Detroitnerd, you've outdone yourself with your screenplay and all your stuff before and after on this thread ! High five to you my friend.

I like how this thread has highlighted the political alliance or strengthening of an african-american electorate of all classes, and the dissolution of it.

This, to me is a repeated offense. I suppose that even if Young had managed to do a perfect number on a pan-african american congress in Detroit, the outcome would always be an us vs them debate. Where and when in history can you find a semblance of cohesion between an urban, suburban; black and white electorate that could move a city forward. I mean, San Francisco has become progressively less black as it has gentrified. Chicago has issues that are similar to Detroit's and knows it but does not do all that better in the crime stats.

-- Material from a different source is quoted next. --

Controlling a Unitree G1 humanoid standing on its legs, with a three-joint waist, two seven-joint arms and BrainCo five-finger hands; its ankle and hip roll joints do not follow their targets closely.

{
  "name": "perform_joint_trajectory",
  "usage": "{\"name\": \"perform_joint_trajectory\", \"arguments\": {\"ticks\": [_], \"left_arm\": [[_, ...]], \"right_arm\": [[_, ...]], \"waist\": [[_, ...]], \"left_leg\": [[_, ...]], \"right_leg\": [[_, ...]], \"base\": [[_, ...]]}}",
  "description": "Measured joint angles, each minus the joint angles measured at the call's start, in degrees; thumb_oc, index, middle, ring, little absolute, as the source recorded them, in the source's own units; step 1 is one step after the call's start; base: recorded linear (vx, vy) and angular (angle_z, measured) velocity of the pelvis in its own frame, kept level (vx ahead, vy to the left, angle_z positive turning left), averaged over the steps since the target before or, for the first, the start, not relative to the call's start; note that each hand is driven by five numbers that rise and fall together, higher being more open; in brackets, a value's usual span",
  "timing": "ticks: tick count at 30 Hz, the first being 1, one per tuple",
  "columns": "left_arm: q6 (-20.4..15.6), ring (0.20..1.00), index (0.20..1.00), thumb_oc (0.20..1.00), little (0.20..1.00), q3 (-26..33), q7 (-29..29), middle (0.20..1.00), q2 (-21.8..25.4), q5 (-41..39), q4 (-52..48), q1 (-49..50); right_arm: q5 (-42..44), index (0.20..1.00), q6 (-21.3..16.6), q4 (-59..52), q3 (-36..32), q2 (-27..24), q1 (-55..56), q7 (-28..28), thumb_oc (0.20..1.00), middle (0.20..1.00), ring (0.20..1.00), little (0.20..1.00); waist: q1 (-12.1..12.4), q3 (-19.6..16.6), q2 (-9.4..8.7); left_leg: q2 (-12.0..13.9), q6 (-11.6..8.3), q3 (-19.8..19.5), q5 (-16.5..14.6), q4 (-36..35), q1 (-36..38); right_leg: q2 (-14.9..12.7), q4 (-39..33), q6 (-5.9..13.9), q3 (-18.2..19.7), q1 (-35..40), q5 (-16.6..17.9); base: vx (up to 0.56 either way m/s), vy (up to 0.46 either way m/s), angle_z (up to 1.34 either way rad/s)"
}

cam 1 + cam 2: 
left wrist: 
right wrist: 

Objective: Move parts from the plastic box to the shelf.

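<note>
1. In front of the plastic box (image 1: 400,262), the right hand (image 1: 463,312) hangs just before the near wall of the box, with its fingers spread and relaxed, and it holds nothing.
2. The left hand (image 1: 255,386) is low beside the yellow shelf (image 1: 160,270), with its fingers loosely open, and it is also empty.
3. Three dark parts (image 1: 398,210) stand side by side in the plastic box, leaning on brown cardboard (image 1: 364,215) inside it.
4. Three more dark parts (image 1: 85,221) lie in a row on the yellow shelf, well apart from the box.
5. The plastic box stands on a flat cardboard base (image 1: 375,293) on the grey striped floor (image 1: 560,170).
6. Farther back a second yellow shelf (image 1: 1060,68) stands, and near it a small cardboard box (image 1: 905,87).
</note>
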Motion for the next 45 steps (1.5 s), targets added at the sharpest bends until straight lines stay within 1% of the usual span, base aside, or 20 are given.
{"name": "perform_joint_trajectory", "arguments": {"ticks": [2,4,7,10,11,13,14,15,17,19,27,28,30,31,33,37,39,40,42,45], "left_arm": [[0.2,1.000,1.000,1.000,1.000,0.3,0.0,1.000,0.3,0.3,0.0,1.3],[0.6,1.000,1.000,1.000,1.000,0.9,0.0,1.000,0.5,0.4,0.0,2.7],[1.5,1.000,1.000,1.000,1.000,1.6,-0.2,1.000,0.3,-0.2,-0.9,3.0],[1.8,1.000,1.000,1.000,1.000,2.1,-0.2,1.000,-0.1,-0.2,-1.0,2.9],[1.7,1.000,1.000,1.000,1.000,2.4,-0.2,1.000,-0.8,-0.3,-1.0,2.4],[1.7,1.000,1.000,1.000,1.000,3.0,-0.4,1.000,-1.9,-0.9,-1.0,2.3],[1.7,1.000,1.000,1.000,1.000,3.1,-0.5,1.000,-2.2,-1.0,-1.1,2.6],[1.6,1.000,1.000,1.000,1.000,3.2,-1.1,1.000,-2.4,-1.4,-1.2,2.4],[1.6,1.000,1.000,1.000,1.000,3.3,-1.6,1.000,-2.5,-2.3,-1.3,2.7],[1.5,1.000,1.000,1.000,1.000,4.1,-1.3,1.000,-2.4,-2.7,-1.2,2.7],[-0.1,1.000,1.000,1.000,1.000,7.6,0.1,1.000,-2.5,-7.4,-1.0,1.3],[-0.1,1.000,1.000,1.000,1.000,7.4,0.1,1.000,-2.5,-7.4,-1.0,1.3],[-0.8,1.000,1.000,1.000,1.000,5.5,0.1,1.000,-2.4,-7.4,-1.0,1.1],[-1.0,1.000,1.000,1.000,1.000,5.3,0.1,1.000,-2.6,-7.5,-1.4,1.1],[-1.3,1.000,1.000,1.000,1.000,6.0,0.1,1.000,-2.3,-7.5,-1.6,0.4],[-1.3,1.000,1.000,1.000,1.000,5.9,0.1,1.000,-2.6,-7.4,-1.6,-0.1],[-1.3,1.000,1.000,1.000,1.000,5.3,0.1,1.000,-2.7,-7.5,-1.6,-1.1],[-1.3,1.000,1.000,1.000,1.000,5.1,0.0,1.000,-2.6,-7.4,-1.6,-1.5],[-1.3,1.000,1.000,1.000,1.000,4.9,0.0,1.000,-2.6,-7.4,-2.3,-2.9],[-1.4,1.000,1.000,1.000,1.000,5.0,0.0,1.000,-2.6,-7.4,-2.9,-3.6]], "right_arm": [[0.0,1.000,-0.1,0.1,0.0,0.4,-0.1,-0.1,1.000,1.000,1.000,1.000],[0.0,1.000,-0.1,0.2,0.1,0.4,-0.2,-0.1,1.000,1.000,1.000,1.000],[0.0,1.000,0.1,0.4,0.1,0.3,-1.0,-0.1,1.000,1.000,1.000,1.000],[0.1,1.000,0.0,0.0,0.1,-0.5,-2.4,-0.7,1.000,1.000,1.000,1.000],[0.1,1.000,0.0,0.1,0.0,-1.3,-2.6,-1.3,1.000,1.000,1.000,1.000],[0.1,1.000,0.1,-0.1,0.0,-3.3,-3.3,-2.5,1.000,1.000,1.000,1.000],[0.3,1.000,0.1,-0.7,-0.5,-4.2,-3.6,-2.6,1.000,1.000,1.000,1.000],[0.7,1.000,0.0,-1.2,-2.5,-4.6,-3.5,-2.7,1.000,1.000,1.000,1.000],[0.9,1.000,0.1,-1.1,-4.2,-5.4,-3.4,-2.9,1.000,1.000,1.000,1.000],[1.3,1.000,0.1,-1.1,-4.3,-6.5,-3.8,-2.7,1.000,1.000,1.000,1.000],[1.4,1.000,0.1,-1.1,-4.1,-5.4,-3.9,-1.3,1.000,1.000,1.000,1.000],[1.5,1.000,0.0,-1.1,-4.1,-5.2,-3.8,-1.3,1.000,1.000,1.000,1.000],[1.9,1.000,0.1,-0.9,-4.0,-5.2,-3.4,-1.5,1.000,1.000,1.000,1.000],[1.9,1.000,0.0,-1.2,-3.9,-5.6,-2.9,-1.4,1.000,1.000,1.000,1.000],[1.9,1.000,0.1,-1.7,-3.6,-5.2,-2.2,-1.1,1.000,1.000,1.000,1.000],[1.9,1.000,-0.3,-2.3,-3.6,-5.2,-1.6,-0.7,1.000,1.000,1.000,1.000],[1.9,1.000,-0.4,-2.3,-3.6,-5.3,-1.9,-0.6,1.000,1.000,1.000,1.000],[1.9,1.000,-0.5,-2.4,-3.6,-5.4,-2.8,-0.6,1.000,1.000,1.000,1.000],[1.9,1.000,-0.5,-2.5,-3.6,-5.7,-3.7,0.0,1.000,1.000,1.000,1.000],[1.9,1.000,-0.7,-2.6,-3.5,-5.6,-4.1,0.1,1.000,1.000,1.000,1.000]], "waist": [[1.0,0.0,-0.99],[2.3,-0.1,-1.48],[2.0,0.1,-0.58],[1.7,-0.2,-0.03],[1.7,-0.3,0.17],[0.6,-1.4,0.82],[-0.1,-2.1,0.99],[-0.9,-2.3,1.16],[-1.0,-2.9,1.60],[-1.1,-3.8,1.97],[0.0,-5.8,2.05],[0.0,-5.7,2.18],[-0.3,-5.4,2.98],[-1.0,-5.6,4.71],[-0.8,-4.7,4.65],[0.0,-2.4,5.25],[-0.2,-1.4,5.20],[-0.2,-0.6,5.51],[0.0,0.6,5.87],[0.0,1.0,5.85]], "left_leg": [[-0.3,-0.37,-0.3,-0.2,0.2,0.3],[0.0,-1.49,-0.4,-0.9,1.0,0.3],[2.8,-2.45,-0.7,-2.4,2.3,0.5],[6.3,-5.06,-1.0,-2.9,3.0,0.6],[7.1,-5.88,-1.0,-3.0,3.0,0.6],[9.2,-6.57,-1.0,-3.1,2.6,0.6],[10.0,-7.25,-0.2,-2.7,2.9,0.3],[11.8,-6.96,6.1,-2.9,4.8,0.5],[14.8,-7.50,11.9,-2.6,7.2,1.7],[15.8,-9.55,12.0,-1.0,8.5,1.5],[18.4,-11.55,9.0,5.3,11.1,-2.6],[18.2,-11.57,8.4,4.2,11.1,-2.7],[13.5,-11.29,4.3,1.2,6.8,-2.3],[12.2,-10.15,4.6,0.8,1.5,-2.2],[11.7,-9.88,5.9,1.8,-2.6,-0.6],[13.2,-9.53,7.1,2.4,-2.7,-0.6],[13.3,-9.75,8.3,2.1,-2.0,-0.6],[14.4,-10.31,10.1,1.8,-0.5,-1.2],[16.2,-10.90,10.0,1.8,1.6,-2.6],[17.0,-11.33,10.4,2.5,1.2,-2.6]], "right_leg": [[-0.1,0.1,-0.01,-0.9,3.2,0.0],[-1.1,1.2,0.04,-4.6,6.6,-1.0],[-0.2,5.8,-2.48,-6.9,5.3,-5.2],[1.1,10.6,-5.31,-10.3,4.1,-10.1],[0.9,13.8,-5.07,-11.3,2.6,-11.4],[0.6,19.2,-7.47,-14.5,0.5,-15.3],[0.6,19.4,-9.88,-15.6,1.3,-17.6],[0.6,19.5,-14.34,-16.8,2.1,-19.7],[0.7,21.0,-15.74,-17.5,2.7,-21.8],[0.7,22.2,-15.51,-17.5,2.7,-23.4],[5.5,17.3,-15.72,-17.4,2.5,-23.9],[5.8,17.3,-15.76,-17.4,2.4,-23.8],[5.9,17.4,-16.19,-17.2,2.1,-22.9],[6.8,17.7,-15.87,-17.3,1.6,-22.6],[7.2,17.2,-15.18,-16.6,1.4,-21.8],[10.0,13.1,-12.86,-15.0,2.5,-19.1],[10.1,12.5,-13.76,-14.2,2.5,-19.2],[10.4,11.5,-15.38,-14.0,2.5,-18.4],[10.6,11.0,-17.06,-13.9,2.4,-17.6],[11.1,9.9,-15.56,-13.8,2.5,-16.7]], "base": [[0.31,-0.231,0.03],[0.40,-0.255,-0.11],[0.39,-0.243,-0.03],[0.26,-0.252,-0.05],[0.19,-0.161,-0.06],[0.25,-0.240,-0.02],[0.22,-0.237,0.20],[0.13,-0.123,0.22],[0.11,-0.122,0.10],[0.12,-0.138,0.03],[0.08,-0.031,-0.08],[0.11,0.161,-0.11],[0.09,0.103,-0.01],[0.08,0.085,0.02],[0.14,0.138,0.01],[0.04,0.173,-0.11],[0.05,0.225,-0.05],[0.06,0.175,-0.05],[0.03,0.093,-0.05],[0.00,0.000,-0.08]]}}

For Coleman Young who must indeed have been an angry bitter man at times, there were few friends in power outside the pale of Detroit to save the day.
This was not a Ralph Lauren conjured-up world of the Kennedys playing touch football in Hyannis. Detroit may have been a dream place to a lot of late arrival black southerners, and a nightmare to those who were left out of the straight and narrow world of manufacturing jobs.

OK, Coleman Young was an angry guy, preaching to a narrow parish, grabbing hold of power in a mighty city, but beyond 8 mile, another bunch of dukes, barons and princes were lording over more money and suburban/country estates. Where were his friends then? Did you ever hear the tone of private conversations in Nixon's oval office? Black power then equated to the black fist of the Black Panthers, and that is about it. So I think that Detroit's demise as the core city cannot be blamed solely on a series of corrupt inbred administrations because the ghetto needs two parts to exist.